Higher-order-thinking

In his 1977 Turing Award lecture, John Backus famously asked “Can Programming Be Liberated from the van Neumann Style?”. He bemoaned the lack of abstractions inherent in imperative programming languages and layed out the vision for a functional language in which operations would combine programs to form new programs, thus raising the bar of abstraction. 36 years later, we’re not quite there yet, but I think languages like Haskell are the closest we can get at the moment. They certainly allow you to abstract from the “word-at-a-time” programming most of the time and think on a higher level.

Freeing your mind from unnecessary details lets you focus on higher order abstractions. I think the sheer number of powerful ideas that have come out of Haskell and similar languages (e.g. purity, type classes, monads, STM) indicate that Haskell makes a useful tradeoff.

The future is already here …

… it is just not very evenly distributed. Haskell has driven a lot of innovations that have slowly shown up in other languages and it is still going strong. Of course, I am not going to claim that all programming language innovation comes from Haskell. However, I think that it is fair to say that Haskell is responsible for a good chunk of new ideas and that the current bleeding edge is made up of languages that were heavily inspired by either Haskell or a member of the ML family. So if you’re the kind of person that likes to find out about the new possibilities sooner rather than later, I think you owe it to yourself to check out Haskell.

Some gripes

Is it all love and roses then? Of course not. There are some gripes I have with Haskell and eventually I think it is going to be replaced by an even better language. But Haskell has driven the state of the art forward, has allowed me to evolve my thinking, and is currently the most practical language combining a number of very innovative features. Additionally, I think of Haskell more as a set of ideas than as a specific language implementation. The languages that will eventually supersede Haskell have so much in common with it that to me they all fall into the Haskell camp. If you’re comming from the traditional imperative-OO ship then learning Haskell is probably the biggest jump you’ll have to make.

The end

So that is my super long Haskell love letter. If your interest is piqued, I encourage you to check it out. The learning curve can be a bit steep at times, but hey, that means you’re actually learning something new instead of the same old stuff dressed up slightly differently!

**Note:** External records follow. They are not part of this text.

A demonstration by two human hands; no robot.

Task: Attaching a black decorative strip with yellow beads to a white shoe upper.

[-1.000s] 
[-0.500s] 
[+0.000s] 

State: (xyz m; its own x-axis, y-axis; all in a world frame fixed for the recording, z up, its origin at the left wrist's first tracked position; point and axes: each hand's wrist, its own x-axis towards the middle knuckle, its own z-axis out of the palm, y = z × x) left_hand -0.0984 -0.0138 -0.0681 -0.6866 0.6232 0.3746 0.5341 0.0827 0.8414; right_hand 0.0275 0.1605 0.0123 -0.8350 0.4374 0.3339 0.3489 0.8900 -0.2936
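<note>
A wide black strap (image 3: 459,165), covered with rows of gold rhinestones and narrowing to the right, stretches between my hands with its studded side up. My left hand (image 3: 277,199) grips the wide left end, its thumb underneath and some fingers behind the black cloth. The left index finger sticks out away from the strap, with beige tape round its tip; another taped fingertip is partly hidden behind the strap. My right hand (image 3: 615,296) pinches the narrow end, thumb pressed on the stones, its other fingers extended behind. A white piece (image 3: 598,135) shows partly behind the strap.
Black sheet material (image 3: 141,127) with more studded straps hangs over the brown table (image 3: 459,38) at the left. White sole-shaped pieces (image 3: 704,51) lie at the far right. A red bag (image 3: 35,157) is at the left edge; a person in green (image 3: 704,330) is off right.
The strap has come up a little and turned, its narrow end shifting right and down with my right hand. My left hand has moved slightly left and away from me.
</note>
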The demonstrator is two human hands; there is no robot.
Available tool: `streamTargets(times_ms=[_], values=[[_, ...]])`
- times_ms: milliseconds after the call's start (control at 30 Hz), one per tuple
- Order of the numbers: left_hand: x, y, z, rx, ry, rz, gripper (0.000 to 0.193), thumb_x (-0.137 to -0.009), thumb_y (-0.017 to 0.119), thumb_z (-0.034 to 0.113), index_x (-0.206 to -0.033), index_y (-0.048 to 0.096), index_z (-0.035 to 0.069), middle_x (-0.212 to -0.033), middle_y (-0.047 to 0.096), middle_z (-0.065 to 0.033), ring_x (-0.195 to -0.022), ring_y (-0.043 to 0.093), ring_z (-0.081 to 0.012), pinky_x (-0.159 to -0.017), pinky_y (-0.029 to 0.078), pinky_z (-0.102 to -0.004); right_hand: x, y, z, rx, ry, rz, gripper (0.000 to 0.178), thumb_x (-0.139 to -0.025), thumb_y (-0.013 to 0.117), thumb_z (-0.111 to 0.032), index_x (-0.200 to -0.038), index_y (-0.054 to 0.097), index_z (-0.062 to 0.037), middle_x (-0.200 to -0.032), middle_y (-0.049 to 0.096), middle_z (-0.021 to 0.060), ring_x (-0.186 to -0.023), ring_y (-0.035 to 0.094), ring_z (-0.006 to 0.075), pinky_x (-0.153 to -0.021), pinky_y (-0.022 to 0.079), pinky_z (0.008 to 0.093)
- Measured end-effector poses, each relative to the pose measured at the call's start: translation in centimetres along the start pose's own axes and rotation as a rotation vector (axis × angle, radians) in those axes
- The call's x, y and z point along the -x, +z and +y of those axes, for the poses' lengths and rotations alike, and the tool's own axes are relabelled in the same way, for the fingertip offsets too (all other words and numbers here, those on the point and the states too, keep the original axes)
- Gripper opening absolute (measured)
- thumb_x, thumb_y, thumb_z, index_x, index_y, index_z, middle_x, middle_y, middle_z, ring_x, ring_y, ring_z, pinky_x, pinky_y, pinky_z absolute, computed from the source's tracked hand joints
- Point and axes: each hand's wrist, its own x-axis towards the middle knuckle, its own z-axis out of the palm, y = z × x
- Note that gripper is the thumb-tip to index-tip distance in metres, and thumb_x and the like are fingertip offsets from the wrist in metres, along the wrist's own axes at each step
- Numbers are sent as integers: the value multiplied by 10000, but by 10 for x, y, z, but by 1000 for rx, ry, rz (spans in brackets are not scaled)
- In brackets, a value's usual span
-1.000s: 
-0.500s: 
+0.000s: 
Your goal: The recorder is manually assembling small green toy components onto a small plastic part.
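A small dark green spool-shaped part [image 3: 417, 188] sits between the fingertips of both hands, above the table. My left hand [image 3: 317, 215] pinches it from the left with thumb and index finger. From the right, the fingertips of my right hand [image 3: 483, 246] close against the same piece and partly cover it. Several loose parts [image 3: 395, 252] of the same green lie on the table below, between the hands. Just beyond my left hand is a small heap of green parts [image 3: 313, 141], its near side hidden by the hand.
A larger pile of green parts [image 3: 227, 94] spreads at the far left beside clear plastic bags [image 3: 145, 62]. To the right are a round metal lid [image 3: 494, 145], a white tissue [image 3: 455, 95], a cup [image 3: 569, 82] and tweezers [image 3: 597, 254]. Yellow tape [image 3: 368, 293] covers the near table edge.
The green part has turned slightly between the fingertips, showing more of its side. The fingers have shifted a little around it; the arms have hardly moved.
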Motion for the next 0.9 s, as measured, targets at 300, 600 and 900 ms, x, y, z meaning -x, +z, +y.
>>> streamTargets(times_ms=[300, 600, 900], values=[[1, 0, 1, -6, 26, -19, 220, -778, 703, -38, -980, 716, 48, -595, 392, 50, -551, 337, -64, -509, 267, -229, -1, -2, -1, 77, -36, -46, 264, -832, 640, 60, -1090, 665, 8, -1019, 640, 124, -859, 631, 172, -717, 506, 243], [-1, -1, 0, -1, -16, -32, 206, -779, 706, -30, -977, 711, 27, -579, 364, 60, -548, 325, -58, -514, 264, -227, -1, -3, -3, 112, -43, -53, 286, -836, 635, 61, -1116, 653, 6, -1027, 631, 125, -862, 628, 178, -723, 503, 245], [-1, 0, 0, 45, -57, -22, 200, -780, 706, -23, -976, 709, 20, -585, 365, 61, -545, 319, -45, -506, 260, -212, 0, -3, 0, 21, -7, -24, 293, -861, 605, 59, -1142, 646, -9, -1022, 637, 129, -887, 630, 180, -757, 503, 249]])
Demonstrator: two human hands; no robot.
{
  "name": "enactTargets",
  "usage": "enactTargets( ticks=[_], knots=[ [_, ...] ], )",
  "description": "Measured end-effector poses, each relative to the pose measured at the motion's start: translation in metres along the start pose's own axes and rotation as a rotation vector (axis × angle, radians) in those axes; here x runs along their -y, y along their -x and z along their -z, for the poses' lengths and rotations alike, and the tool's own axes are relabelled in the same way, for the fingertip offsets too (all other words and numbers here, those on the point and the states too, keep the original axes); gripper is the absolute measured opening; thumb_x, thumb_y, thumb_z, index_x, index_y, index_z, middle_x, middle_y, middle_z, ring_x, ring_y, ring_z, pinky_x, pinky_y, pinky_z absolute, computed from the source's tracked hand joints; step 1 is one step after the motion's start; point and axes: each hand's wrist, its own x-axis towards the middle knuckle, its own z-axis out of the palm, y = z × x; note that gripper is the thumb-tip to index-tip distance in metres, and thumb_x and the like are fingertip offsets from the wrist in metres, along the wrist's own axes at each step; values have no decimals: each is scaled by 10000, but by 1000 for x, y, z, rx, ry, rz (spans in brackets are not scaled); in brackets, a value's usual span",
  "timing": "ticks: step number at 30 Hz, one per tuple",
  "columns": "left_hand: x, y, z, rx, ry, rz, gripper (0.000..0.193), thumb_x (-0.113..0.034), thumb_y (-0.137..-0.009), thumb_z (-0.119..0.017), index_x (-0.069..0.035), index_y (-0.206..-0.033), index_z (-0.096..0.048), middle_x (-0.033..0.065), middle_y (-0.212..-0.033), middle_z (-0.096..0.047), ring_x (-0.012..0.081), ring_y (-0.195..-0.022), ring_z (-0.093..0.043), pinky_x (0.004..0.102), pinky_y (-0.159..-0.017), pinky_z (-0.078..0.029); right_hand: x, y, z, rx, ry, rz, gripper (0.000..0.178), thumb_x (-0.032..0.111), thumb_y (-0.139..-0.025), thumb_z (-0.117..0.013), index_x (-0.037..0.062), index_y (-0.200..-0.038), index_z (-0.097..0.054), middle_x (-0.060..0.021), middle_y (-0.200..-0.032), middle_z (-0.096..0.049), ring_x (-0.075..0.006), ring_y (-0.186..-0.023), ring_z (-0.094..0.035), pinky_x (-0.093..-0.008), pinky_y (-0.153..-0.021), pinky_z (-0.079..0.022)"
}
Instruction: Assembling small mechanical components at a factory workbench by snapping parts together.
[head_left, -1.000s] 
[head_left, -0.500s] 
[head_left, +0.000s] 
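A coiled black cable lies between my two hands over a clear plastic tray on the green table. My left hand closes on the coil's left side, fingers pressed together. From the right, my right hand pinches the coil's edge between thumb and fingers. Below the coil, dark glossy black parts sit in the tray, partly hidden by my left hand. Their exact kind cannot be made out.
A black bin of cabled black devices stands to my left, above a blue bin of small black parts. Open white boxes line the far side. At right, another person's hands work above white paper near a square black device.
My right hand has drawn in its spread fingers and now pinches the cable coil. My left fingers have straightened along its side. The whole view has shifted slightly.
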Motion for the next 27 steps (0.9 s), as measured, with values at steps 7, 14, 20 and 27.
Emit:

To get started, I think Learn you a Haskell is a great resource. The School of Haskell is also quite nice, especially if you like to experiment with things interactively. If you have difficulty understanding monads I recommend You could have invented monads (and maybe you already have). All about monads is also quite good, but more demanding. Just keep going, you will understand them eventually and then wonder why you found them difficult in the first place ;). The Haskell irc channel and the super-friendly haskell-beginners and haskell-cafe mailing lists are also worth checking out.


  1. Simon Peyton Jones: Escape from the Ivory Tower: The Haskell Journey from 1990 to 2011.

  2. In Haskell, purity means that a function must be free from side effects such as printing to the console or modifying variables.

  3. Proudly stolen from Learn you a Haskell.

  4. Tony Hoare created ALGOL W which introduced null references. He has called this his billion dollar mistake.

  5. Whatever you think of Robert Martin and Clean Code, I think this is a point that he makes persuasively.